Pick Five UX Metrics, Not Fifty: A Smaller Stack Your Team Will Actually Use

By Ray with my favorite human, Benjamin Scott. Design Brief,

TL;DRStop drowning in UX metrics. Here is how to pick a small set of usability measures, know when each applies, and get your team to act on them.

Most teams measure too much. They build a dashboard with twenty numbers, then nobody knows which one to trust when a decision is on the line. You end up with data that decorates a slide instead of pointing to a fix. The better move is to agree on a small set of measures everyone understands, and to know exactly when each one applies. That sounds simple. In practice, leaders keep getting it wrong because adding a metric feels safe and cutting one feels risky.
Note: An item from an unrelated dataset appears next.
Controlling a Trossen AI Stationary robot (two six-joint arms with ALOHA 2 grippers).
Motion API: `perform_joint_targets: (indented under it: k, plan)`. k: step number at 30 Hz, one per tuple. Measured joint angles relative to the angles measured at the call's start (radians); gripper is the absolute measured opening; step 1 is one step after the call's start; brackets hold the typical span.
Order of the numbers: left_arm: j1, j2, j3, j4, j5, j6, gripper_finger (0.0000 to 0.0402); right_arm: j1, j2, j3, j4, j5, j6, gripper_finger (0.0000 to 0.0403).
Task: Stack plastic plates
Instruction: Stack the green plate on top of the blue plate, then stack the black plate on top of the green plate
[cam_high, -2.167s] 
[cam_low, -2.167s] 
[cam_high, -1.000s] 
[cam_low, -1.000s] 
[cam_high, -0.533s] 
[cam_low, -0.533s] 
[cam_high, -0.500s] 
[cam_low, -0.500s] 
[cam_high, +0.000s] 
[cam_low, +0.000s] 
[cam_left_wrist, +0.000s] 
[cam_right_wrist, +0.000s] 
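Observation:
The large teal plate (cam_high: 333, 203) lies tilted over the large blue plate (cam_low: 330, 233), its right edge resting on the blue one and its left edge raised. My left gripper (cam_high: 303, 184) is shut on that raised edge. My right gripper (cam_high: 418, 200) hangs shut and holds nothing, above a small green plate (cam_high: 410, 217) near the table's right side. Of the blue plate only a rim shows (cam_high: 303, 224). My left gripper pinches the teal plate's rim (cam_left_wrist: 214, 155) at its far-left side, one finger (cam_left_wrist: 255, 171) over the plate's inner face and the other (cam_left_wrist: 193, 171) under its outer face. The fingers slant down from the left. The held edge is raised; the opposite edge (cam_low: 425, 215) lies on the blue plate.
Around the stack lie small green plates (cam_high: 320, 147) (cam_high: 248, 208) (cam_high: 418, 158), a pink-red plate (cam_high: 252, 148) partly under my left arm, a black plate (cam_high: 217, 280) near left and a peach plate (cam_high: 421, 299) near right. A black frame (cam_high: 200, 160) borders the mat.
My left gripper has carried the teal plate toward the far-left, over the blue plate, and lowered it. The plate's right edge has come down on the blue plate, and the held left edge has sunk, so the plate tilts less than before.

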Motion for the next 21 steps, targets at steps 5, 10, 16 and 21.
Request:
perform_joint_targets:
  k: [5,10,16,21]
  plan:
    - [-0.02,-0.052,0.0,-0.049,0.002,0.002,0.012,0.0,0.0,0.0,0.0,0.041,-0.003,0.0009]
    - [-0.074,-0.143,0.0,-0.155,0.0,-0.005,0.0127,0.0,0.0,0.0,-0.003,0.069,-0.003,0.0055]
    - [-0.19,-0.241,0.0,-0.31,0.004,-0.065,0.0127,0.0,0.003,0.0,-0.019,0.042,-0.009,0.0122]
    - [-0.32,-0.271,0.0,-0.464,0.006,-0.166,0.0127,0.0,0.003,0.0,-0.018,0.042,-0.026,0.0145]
Start with three buckets, not a list

Before you argue about which exact numbers to track, sort what you care about into three buckets. The folks at Dscout frame them well: effectiveness (can a user finish the task), efficiency (how much time and mental energy it takes), and satisfaction (how they feel about it). Almost every useful usability metric lives in one of these three.

This gives you a way to choose instead of collect. Pick one or two measures per bucket and you have a stack. The same three buckets show up across the Sharewell guide too, which is a good sign they hold up.

The question to ask your team is not "what can we measure." It is "what do we want to learn that would help us improve the product." Answer that, and the bucket tells you which metric to grab.

A handful of measures that cover the ground

You do not need fifty. For effectiveness, track task success (pass or fail) and error count. For efficiency, track time on task. For satisfaction after each task, use the Single Ease Question, one seven-point question on how hard that task felt.

For an overall read on a whole product, lean on the System Usability Scale, a ten-question survey run at the end of a test. Its strength is that it is standard, so you can compare your score against others. The average sits around 68, which gives you a real number to aim past instead of guessing.

That is five or six measures total. Resist the urge to add SUM, SUPR-Q, NPS, and the rest on day one. You can layer those in later if you find a real gap.

The same word can mean two different things

Here is a trap that quietly wrecks comparisons: people use the same metric name for different things. Take success rate versus completion rate. Nielsen Norman Group draws a clean line. Use completion rate when users follow a linear process with a fixed number of steps. Use success rate when there are several ways to finish the task.

If half your team measures one and half measures the other, your numbers will not stack up across studies. That is not a data problem, it is a definitions problem.

So write down what each metric means and when it applies before you run anything. A short shared doc beats a clever dashboard. Everyone should be able to say the same sentence about what a number means.

Know what a number can and cannot tell you

A metric is often a stand-in for the thing you actually care about. Kohki Yamaguchi's piece on proxy metrics is about marketing, but the lesson carries straight over. A high-funnel number like click-through rate can move 10 percent and change real ROI by only 1 percent. The number went up, the thing you cared about barely moved.

The same risk hides in UX. A good time-on-task score means little if people are failing the task fast. Read measures together, not alone. Sharewell makes this point with a sharp example: if people report high confidence that they finished but the majority actually failed, you have a real problem hiding under a good-looking score.

Treat every metric as directional. It points you toward where to look. It does not hand you the answer.

The deep cut

The gain is not the metrics. It is the shared agreement about them. A small stack works because everyone on the team reads the same number the same way and trusts it enough to act. A sprawling dashboard fails for the opposite reason: too many numbers, too many definitions, no shared trust, so people fall back on opinion. Pick fewer measures, write down when each applies, and you have turned data into a decision tool instead of a wall of charts. The standardization is the point, not the count.

Three questions for your team

  • Which one or two measures will we own for each of the three buckets (effectiveness, efficiency, satisfaction), and what do we drop to keep the stack small?
  • For every metric we keep, can we each write the same sentence about what it means and when it applies, the way NN/g splits success rate from completion rate?
  • When two metrics disagree, like high confidence but low success, what is our rule for which one we believe and what we do next?